▶ **WORK INSTRUCTION**:
What this exercise calls for is an exact copy of the data.

╔══

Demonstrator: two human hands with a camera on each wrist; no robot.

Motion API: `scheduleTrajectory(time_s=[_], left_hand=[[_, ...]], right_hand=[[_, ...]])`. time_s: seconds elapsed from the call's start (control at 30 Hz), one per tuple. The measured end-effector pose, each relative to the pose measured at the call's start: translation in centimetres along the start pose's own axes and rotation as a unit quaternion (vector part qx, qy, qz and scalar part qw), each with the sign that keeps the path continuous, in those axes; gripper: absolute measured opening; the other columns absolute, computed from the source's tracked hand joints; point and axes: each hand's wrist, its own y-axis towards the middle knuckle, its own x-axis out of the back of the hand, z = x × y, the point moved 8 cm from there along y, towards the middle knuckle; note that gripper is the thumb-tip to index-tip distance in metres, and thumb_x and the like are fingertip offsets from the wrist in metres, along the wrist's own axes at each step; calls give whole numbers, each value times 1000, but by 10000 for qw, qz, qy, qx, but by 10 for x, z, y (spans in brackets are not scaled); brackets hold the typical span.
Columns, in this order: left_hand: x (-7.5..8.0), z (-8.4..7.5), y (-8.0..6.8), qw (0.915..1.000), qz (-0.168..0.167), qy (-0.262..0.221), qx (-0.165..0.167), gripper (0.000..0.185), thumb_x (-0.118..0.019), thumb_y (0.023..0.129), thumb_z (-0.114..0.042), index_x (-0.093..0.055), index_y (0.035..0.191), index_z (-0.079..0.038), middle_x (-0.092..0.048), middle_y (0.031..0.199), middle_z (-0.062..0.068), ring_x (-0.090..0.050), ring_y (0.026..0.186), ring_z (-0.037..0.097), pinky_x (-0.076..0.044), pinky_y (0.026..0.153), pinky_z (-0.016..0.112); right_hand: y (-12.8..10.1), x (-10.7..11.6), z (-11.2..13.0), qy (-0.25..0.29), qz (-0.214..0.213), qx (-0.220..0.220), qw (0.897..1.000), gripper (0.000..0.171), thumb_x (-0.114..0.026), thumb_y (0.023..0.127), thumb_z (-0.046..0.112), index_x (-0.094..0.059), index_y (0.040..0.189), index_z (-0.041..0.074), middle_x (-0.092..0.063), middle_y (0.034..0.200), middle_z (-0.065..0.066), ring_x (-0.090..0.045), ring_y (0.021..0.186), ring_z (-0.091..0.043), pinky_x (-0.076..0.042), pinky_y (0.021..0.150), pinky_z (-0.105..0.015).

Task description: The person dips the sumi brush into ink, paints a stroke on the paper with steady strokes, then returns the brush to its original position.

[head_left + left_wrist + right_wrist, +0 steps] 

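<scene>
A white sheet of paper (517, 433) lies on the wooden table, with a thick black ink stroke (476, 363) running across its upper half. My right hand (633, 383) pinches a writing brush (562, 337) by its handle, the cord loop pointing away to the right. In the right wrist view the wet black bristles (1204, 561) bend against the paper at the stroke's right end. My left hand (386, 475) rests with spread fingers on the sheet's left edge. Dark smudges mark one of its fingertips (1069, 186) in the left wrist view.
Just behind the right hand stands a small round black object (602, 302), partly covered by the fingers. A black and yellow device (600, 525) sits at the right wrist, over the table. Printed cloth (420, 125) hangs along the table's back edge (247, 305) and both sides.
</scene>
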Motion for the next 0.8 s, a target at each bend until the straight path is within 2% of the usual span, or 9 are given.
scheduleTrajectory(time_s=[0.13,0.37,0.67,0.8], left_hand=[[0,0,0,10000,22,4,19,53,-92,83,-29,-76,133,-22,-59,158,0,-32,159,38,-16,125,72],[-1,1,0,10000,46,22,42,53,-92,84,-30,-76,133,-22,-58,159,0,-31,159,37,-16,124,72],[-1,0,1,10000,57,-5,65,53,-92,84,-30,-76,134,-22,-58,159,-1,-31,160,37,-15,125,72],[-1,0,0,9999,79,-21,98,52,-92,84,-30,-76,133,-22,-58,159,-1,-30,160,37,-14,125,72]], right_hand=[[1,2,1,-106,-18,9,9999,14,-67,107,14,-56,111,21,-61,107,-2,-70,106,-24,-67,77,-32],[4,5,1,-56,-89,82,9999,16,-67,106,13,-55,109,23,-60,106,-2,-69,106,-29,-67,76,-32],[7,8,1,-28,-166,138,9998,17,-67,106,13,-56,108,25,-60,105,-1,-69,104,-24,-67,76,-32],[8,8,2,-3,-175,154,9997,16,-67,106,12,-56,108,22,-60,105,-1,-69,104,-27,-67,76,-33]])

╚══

▶ **TASK RESPONSE**:
Demonstrator: two human hands with a camera on each wrist; no robot.

Motion API: `scheduleTrajectory(time_s=[_], left_hand=[[_, ...]], right_hand=[[_, ...]])`. time_s: seconds elapsed from the call's start (control at 30 Hz), one per tuple. The measured end-effector pose, each relative to the pose measured at the call's start: translation in centimetres along the start pose's own axes and rotation as a unit quaternion (vector part qx, qy, qz and scalar part qw), each with the sign that keeps the path continuous, in those axes; gripper: absolute measured opening; the other columns absolute, computed from the source's tracked hand joints; point and axes: each hand's wrist, its own y-axis towards the middle knuckle, its own x-axis out of the back of the hand, z = x × y, the point moved 8 cm from there along y, towards the middle knuckle; note that gripper is the thumb-tip to index-tip distance in metres, and thumb_x and the like are fingertip offsets from the wrist in metres, along the wrist's own axes at each step; calls give whole numbers, each value times 1000, but by 10000 for qw, qz, qy, qx, but by 10 for x, z, y (spans in brackets are not scaled); brackets hold the typical span.
Columns, in this order: left_hand: x (-7.5..8.0), z (-8.4..7.5), y (-8.0..6.8), qw (0.915..1.000), qz (-0.168..0.167), qy (-0.262..0.221), qx (-0.165..0.167), gripper (0.000..0.185), thumb_x (-0.118..0.019), thumb_y (0.023..0.129), thumb_z (-0.114..0.042), index_x (-0.093..0.055), index_y (0.035..0.191), index_z (-0.079..0.038), middle_x (-0.092..0.048), middle_y (0.031..0.199), middle_z (-0.062..0.068), ring_x (-0.090..0.050), ring_y (0.026..0.186), ring_z (-0.037..0.097), pinky_x (-0.076..0.044), pinky_y (0.026..0.153), pinky_z (-0.016..0.112); right_hand: y (-12.8..10.1), x (-10.7..11.6), z (-11.2..13.0), qy (-0.25..0.29), qz (-0.214..0.213), qx (-0.220..0.220), qw (0.897..1.000), gripper (0.000..0.171), thumb_x (-0.114..0.026), thumb_y (0.023..0.127), thumb_z (-0.046..0.112), index_x (-0.094..0.059), index_y (0.040..0.189), index_z (-0.041..0.074), middle_x (-0.092..0.063), middle_y (0.034..0.200), middle_z (-0.065..0.066), ring_x (-0.090..0.045), ring_y (0.021..0.186), ring_z (-0.091..0.043), pinky_x (-0.076..0.042), pinky_y (0.021..0.150), pinky_z (-0.105..0.015).

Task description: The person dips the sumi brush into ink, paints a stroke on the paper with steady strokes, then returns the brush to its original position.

[head_left + left_wrist + right_wrist, +0 steps] 

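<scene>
A white sheet of paper (517, 433) lies on the wooden table, with a thick black ink stroke (476, 363) running across its upper half. My right hand (633, 383) pinches a writing brush (562, 337) by its handle, the cord loop pointing away to the right. In the right wrist view the wet black bristles (1204, 561) bend against the paper at the stroke's right end. My left hand (386, 475) rests with spread fingers on the sheet's left edge. Dark smudges mark one of its fingertips (1069, 186) in the left wrist view.
Just behind the right hand stands a small round black object (602, 302), partly covered by the fingers. A black and yellow device (600, 525) sits at the right wrist, over the table. Printed cloth (420, 125) hangs along the table's back edge (247, 305) and both sides.
</scene>
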Motion for the next 0.8 s, a target at each bend until the straight path is within 2% of the usual span, or 9 are given.
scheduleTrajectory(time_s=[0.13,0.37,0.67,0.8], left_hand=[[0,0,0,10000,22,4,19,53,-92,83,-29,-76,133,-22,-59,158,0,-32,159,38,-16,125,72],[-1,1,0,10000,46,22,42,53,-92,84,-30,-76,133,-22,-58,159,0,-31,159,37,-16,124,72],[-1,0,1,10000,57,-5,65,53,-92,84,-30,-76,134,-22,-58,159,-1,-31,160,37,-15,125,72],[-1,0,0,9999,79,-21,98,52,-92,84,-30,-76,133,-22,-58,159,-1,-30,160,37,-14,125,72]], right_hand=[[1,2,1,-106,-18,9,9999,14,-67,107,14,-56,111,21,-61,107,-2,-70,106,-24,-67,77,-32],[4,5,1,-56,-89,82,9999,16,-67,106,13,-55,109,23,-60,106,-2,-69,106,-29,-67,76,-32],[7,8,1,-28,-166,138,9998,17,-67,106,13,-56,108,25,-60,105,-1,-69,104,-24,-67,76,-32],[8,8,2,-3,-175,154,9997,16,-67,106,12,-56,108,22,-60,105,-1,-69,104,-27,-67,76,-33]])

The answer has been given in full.